Le fait de porter une telle histoire à l’écran était assez complexe car, en plus des textes consultés, de l’Évangile selon Saint-Marc à celui de Marie, ou des nombreuses versions du 1er siècle, chaque consultant avait une version différente, selon sa confession (catholique, juive, orthodoxe, ou protestante) ou sa formation (historien, religieux, archéologue). Mais ils se retrouvaient tous sur un point : le fait que Marie Madeleine ait sa place parmi les apôtres. Liz Watts, la productrice précise que le film n’a aucune prétention théologique ou historique, mais qu’il s’agit seulement d’une version artistique ouverte à toutes les interprétations et ce dans le respect de la confession de chacun. Elle précise : « Le film trouve son inspiration principale dans l’Évangile de Marie qui se démarque des autres évangiles. Il se présente sous forme de débat avec les apôtres, soulignant l’importance de sa place auprès de Jésus, et la pertinence de sa compréhension de la sainte parole, qu’elle tente de transmettre. Le fait qu’elle soit la seule femme au milieu d’hommes tend le débat, notamment avec Pierre, créant une dynamique fascinante à explorer. Les concepts chrétiens de pardon, pitié et humanité qu’on retrouve dans la Bible sont ceux pour lesquels Marie Madeleine luttait pour les mettre en avant. »
Pour les producteurs du film, il était important d’éviter les polémiques, ne pas se mettre à dos les Chrétiens, sans pour autant renoncer au discours paritaire. La religion, l’Histoire et le genre peuvent facilement attiser les controverses, mais au-delà de la compression historique des évènements et du traitement de la fonction de Judas, c’est vraiment le point de vue féminin qui changeait la perspective. Garth Davis se veut un réalisateur à la parole humaniste. L’histoire de Marie Madeleine a fait écho en lui avec celle de Malala Yousafzai, la jeune fille qui s’est battue pour être scolarisée au Pakistan et que les talibans avaient tenté de tuer pour l’en dissuader. Le discours de cette survivante à l’occasion de la remise de son prix Nobel était axé sur le pardon de ses agresseurs. Pour le réalisateur, le pardon, en sa qualité d’ultime acte d’amour, est le centre du film.

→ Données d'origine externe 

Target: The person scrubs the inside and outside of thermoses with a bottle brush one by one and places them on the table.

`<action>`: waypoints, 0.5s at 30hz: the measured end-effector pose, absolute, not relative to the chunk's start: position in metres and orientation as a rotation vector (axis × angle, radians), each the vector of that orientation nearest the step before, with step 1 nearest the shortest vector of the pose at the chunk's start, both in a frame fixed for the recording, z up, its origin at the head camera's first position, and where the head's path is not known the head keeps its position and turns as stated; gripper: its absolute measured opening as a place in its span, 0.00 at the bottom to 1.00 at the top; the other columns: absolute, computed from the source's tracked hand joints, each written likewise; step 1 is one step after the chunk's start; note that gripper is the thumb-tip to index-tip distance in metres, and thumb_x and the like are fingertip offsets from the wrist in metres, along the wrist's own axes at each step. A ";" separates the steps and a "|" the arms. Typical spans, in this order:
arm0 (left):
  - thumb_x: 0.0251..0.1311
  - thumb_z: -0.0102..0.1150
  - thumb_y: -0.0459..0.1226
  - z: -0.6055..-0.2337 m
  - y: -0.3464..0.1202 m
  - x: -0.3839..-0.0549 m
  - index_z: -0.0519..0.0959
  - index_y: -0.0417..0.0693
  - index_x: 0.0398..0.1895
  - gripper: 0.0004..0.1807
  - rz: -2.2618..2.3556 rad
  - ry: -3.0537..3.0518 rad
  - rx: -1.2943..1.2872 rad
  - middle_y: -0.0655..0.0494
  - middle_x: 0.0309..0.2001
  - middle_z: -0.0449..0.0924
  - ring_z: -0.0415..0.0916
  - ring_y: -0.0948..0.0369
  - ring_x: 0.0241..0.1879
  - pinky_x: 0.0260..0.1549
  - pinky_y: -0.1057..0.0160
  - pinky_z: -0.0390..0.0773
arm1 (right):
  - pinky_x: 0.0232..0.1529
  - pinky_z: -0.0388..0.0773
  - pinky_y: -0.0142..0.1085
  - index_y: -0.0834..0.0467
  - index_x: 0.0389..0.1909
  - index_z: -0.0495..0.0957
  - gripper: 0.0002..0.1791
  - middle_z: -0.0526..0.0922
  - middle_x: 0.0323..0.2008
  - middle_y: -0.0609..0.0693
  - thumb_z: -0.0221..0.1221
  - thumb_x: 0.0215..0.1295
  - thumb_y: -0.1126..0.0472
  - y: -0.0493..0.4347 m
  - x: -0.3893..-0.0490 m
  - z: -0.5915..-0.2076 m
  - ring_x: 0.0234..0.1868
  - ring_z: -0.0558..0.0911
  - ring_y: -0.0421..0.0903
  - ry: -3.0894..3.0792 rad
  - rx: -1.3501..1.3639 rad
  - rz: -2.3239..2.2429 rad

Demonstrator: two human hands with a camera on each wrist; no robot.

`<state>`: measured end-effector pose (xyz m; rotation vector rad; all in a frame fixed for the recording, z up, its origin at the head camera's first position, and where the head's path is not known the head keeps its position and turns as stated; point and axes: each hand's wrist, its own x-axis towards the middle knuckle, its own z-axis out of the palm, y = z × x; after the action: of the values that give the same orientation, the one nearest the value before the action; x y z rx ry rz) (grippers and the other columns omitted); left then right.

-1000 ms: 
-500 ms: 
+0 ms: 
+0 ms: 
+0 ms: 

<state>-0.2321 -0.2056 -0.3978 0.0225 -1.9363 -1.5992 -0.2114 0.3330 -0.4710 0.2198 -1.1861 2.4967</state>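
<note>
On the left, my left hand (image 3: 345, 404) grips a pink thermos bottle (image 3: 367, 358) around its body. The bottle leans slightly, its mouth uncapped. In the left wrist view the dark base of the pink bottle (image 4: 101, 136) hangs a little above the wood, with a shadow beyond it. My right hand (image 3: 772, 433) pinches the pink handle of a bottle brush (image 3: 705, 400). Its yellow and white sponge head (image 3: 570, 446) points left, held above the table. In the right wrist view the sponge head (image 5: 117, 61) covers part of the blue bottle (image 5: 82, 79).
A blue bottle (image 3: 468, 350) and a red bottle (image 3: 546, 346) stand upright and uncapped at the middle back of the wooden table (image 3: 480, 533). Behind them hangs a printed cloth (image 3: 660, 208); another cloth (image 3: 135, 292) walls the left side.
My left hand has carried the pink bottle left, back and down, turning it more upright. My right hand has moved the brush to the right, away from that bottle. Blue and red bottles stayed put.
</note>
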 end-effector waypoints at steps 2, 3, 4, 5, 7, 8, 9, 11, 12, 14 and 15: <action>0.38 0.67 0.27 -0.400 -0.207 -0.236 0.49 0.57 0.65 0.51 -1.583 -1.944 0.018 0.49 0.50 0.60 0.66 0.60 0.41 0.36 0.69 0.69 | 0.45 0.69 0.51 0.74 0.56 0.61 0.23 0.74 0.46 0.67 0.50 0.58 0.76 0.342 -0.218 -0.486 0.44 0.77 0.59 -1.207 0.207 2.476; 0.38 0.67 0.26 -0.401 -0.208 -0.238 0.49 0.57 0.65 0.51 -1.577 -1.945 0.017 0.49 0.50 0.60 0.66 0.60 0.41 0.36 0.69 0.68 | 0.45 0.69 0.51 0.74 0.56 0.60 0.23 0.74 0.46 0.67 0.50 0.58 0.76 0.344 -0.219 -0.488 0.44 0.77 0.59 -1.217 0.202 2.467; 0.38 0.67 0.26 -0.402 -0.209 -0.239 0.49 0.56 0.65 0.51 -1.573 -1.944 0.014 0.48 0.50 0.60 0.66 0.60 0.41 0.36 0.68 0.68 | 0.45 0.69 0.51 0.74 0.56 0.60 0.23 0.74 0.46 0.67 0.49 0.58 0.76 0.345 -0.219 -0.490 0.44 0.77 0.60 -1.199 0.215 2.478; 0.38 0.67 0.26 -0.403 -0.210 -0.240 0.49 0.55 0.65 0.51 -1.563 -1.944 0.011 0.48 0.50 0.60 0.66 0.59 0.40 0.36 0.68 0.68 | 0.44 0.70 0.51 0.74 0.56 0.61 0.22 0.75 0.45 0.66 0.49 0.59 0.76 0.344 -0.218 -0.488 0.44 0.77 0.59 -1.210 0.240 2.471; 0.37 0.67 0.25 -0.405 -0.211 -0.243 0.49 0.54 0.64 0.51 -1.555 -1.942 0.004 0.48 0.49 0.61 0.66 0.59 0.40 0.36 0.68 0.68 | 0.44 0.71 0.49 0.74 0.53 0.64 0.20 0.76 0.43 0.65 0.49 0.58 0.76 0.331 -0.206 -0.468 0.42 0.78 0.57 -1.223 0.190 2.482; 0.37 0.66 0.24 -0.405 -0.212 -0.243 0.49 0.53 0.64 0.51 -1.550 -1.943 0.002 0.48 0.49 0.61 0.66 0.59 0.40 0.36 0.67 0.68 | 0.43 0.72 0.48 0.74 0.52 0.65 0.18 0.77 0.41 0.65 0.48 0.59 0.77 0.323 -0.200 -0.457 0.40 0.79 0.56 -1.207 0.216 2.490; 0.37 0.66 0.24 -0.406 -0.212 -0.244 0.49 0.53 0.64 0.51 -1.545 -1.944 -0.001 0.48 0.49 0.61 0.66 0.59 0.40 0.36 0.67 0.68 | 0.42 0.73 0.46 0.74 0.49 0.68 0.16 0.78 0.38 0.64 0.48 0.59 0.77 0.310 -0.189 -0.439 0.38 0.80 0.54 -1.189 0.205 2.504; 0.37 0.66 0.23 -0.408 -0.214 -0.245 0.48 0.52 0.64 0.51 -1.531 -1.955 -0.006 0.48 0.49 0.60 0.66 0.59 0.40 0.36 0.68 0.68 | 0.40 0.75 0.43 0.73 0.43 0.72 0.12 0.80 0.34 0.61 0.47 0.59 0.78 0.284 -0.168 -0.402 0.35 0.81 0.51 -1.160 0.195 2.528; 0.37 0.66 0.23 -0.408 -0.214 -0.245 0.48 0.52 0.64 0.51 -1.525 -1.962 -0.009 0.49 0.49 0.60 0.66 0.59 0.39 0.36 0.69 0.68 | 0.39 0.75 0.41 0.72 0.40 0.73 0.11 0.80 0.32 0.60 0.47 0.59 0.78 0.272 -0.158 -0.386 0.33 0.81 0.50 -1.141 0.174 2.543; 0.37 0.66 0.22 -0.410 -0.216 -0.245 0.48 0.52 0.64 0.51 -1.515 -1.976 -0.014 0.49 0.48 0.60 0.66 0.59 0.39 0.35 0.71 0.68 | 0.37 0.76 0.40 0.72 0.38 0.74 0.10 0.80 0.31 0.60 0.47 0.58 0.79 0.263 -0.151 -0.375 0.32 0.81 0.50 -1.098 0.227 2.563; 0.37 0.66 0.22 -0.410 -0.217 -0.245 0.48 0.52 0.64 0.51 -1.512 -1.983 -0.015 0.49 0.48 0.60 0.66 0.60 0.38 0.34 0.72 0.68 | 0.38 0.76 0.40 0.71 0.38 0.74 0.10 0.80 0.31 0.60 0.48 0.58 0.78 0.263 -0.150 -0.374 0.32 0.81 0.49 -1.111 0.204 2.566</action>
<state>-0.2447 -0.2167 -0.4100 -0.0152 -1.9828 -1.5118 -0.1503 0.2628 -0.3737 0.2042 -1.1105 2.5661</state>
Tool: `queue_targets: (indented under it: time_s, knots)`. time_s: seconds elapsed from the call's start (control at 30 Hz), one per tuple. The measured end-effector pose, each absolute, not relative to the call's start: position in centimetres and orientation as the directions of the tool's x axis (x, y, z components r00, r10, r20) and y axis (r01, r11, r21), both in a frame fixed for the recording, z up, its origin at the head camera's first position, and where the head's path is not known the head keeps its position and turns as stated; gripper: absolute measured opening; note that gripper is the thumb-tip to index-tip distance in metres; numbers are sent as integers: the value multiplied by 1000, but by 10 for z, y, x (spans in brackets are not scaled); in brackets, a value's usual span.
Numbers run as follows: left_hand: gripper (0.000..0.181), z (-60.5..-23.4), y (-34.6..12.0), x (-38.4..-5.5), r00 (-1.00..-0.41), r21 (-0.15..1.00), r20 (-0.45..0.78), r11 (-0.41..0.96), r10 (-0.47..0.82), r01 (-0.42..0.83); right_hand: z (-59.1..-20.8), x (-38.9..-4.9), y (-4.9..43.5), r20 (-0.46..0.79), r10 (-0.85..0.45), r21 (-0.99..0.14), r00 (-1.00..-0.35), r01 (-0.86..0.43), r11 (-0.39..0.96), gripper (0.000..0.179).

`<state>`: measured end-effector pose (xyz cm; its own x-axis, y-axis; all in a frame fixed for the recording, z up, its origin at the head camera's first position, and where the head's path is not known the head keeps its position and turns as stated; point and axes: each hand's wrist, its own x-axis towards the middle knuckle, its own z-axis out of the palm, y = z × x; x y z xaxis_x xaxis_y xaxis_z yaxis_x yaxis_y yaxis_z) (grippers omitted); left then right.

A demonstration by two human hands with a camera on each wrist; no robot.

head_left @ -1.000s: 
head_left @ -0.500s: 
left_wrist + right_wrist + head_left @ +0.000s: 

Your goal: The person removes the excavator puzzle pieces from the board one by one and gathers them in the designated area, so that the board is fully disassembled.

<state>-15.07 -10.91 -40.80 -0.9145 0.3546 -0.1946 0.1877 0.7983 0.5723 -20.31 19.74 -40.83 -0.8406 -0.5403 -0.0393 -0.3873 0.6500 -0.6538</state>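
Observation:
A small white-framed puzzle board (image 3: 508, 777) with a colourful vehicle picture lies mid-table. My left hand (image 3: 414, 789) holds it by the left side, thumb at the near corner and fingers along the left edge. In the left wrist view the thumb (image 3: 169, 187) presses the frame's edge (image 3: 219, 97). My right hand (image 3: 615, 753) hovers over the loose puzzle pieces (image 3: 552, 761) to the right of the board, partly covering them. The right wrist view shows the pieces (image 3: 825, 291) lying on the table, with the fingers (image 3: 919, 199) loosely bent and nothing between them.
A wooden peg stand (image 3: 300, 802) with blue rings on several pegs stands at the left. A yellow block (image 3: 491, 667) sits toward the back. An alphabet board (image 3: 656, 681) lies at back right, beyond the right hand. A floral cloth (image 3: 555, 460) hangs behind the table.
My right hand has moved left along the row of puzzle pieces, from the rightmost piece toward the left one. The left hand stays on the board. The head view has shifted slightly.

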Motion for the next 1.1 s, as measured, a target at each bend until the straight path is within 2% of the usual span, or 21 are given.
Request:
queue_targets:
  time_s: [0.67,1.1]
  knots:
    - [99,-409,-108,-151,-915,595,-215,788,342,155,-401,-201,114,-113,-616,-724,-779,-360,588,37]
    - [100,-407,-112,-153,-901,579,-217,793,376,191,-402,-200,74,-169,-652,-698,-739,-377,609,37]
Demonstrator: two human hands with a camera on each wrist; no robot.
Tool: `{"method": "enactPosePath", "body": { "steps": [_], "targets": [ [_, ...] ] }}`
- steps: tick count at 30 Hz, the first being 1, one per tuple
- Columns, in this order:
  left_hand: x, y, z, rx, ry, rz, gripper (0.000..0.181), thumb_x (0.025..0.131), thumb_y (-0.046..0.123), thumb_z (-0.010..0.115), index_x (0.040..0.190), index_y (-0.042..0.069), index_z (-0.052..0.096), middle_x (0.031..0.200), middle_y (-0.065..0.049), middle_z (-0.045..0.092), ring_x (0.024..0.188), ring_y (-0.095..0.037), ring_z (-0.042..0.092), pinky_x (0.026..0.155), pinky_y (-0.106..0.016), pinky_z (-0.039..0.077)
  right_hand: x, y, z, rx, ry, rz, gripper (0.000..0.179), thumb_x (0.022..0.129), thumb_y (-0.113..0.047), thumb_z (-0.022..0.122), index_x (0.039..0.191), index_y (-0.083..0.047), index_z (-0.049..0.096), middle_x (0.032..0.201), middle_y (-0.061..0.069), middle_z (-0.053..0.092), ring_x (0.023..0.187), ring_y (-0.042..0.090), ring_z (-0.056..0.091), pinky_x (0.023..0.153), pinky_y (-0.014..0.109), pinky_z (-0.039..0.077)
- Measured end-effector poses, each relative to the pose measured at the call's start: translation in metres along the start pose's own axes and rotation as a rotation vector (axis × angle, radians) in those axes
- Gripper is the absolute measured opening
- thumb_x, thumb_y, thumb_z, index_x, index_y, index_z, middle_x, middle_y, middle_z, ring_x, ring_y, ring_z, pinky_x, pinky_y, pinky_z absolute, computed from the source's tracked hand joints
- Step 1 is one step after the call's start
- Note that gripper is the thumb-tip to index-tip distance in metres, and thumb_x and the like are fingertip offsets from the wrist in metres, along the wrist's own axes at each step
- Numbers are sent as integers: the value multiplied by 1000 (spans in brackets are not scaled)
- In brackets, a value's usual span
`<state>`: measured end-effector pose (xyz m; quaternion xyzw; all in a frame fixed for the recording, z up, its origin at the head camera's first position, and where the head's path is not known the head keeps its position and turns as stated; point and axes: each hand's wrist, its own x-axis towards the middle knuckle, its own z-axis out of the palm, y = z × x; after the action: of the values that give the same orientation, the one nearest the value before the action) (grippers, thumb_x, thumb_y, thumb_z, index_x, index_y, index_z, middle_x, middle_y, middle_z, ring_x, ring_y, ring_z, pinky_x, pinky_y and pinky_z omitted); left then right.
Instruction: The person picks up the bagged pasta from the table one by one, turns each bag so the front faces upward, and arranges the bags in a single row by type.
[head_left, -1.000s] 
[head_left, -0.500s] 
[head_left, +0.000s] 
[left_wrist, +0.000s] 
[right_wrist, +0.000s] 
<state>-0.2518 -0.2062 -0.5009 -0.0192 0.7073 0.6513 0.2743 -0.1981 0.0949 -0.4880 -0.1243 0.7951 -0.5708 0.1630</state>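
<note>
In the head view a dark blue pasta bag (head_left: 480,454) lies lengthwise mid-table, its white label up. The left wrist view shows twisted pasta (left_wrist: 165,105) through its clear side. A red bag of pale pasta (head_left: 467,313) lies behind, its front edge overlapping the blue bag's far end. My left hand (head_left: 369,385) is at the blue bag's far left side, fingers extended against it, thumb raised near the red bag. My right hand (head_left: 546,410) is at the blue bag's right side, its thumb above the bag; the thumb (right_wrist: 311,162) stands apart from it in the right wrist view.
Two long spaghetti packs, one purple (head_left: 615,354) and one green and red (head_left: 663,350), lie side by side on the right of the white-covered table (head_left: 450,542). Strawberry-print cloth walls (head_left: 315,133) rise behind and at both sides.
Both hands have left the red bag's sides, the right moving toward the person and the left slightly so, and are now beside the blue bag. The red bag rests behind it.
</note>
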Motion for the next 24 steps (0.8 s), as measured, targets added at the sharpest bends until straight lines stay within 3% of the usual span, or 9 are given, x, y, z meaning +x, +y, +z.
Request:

En lisant le script il a reconnu le message que portait en lui le discours de la jeune Pakistanaise, le même que celui de Marie Madeleine. Il développe : « Au-delà de la teneur spirituelle et humaniste du film, je voulais aussi dépoussiérer les représentations cinématographiques des textes bibliques, réactualiser un message qui est au-delà des époques et des cultures. Je voulais éviter le désert et les stéréotypes, en faire quelque chose de plus moderne, de plus à propos, que le public puisse s’y reconnaître et comprendre la modernité d’un message toujours d’actualité. Je ne connaissais pas bien l’histoire de Marie Madeleine, et je pense que le public non plus. Revisiter la vie de Jésus à travers la vision d’une femme qui se bat pour ses convictions, en dehors du rôle que la société veut lui faire tenir, me semblait un pari intéressant. »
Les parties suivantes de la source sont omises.